How would the tax work? Simple, Buchholz said.
He gave an example of an office presenting a system plan to the Joint Requirements
Oversight Council and saying it requires 5 megabytes/sec of throughput, when the typical
system would require about 1 megabyte/sec.
"A luxury tax would be put on the difference in megabytes," Buchholz said.
"They need to bring it down or pay a tax."
The goal is to couple requirements with the ability to support them financially,
Buchholz said.
"If the ability to do it isn't enough, then we've got to throw some money into a
kitty to help build those pipes and a larger infrastructure," he said.
The tax would come from the offending parties' procurement accounts. The controversial
proposal, which has yet to be recommended by the Joint Chiefs of Staff, is bound to ruffle
some feathers among the services.

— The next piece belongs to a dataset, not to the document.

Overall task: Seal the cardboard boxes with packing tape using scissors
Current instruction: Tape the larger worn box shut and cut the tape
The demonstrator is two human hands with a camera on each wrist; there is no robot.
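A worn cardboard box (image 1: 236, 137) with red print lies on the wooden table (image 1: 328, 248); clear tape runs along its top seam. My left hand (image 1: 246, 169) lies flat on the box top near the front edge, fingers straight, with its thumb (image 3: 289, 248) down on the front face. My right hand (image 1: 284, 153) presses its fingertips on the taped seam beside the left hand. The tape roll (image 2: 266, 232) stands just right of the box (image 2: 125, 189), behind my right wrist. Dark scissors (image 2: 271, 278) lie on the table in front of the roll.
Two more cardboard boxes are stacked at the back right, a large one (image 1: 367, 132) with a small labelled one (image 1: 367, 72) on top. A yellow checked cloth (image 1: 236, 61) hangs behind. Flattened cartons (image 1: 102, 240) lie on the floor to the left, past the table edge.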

Ultimately, the Office of the Secretary of Defense will
have to approve the tax plan.
"The intent is not so much to take money from the programs as to have the programs
re-evaluate their operating requirements and to cut down," Buchholz said.
"There's no economic incentive to minimize. Everybody believes communications are
free when in fact they are very expensive."
Satellite communications have become a particularly scarce commodity, in large part
because the services have been taking a free ride on the Defense Satellite Communications
System at the expense of the Air Force. That's not fair, Buchholz said.
"Try and pry them off of DSCS today. The Navy will go absolutely nuts," he
said.
Buchholz's J-6 shop is working on a model it expects to complete next year that will
show specifically how large the gap is between DOD's bandwidth requirements and its costs.
"If you can't afford a Cadillac, you have to start looking at lesser cars,"
he said.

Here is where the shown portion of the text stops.